In your case I think that every couple weeks would be fine. It really depends on the horse though. Just watch the moisture level of his tail and then adjust from there. If it's too dry, don't wash it so often. If it is fine, keep doing what you are doing.



CloudsMystique said:


> Also, in your experience, does it make a tail thinner by pulling out hairs while you're shampooing it? Or does it make it thicker by making it less likely to get tangled and pulled out?

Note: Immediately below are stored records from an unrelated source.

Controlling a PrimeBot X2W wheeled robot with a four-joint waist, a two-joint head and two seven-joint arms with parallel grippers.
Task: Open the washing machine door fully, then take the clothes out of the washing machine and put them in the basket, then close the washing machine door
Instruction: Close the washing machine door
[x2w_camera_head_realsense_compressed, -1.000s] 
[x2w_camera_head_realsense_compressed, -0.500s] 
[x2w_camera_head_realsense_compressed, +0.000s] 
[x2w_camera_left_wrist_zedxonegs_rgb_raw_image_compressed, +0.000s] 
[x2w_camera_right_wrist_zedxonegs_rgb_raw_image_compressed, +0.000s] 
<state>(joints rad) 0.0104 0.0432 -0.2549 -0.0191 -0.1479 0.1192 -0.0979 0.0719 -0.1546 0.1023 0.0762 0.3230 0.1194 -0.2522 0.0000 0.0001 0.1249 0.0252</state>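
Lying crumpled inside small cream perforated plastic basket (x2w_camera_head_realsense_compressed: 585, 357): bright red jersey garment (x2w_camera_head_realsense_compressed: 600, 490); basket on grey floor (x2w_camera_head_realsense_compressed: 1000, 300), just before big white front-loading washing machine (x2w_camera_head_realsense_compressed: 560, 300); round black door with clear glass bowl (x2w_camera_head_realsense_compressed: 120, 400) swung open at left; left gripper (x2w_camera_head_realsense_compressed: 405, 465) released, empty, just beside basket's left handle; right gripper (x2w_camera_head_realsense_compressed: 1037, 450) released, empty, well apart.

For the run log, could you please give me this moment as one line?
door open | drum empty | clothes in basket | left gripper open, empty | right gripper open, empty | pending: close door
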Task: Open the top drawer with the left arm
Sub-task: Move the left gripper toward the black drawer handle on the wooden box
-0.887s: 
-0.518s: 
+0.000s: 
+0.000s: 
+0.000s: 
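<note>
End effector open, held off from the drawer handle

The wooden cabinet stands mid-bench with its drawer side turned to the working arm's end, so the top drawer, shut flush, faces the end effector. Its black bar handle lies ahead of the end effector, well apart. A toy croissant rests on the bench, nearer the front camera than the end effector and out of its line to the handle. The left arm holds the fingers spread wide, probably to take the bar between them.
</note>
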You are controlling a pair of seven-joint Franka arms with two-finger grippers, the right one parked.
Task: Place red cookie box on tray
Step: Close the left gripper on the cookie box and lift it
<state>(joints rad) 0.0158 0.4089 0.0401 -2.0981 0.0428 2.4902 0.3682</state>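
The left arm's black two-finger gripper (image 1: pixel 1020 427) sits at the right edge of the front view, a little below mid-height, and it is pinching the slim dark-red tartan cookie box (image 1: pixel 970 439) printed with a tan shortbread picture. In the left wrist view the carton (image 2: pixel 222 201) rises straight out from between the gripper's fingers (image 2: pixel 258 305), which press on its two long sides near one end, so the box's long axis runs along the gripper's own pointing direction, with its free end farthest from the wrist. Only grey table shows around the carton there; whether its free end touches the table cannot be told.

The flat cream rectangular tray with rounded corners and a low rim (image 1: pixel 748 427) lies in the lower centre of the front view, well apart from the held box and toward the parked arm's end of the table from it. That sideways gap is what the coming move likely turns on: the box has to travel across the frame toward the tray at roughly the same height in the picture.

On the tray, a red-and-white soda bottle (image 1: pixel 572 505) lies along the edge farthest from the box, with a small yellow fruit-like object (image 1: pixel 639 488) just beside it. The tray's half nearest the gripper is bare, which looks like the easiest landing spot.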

It honestly depends on the horse. For example, I don't lose that much hair when washing my tb/perch mare. Actually her hair probably does better being washed, just because she has so much of it. However, my palomino quarter horse mare has a lot thinner hair and tends to lose a lot of it (mane and tail) when bathing. I noticed it the last few times I have bathed her, and I just have to be really careful with it.


----------



## ChevyPrincess (Aug 27, 2009)

Wow, I have never washed any of my horses tails.... Brush them yes, but never shampoo them...


----------



## dashygirl (Nov 21, 2006)

I wouldn't say you need to shampoo a horse's tail every few months unless it's for a specific purpose. I've found that just using some spray on conditioner and brushing the tail out is just as good as shampooing it (as far as maintaining cleanliness, unless it's muddy or something), and that way you're not washing anything off of the hair, like the natural oils.


----------



## CloudsMystique (Mar 3, 2009)

Thanks for the replies everybody!




ChevyPrincess said:


> Wow, I have never washed any of my horses tails.... Brush them yes, but never shampoo them...


You don't shampoo their manes and tails when you bathe them?


----------



## mom2pride (May 5, 2009)

On a side note I use alot of products that I used to use as a dog groomer; products that are designed to not strip the 'good oils' from the coat, but cleanse well. When I had dogs (recently moved, and had to place them in new homes) I had to maintain cleanliness on them well, due to allergies I had to them; so I spent more on good quality products, and felt better on being able to use them on a weekly basis. My poodle had a full show coat too, and he looked fantastic. Heck, showdogs are sometimes bathed on a daily basis, depending on the shows, and how dirty they get, and how much of a clean up they need prior to stepping into the ring. So there are products out there that won't ruin your horse's skin and coat quality. I'm giving my horse a quick bathe pretty much every week, because the dust and dirt that builds up due to the wind storms in my area. She seems to enjoy it, and she's not dry in the least. Race horses are bathed everyday, sometimes twice a day depending on their workout schedule. 

One of my faves is Dynamic Duo, and I love Coat Handler products as well.


----------



## dashygirl (Nov 21, 2006)

mom2pride said:


> On a side note I use alot of products that I used to use as a dog groomer; products that are designed to not strip the 'good oils' from the coat, but cleanse well.


What a good idea!


----------



## HorseLove4ever (Apr 21, 2009)

well usually a day before i show, i give my horse a bath and wash his tail. i use my own shampoo and conditioner (works like a dream!) L'oreal vive pro smooth intense for dry rebellios hair thats thick. comb it out, moisturize like mad lol and braid it and throw it in a tail bag. i usually have a lot of shows and i havent noticed any change in the oils in his tail. but if you find that she is losing hair while you are washing, try brushing her tail very carefully before you wash it =] hope i helped!


----------



## Julia is horse (Sep 6, 2009)

im trying to grow out a longer and thicker tail on my horse, so i apply MTG and sulfur powder mixed with vaseline avery 2 or three days it workd magic but it gets greasy so then i wash it maybe every week or when i have time, yes a tail can get dried out but it wont if you apply a moisturizing conditioner. i use mane and tail or vetrolin than any good conditioner(even human conditioner works like garnier fructise)=) and then i give the tail and mane a few days break from the sulfur and mtg then i reapply it and repeat the process again. my mare has grown maybe 3 inches of hair in about a month!


----------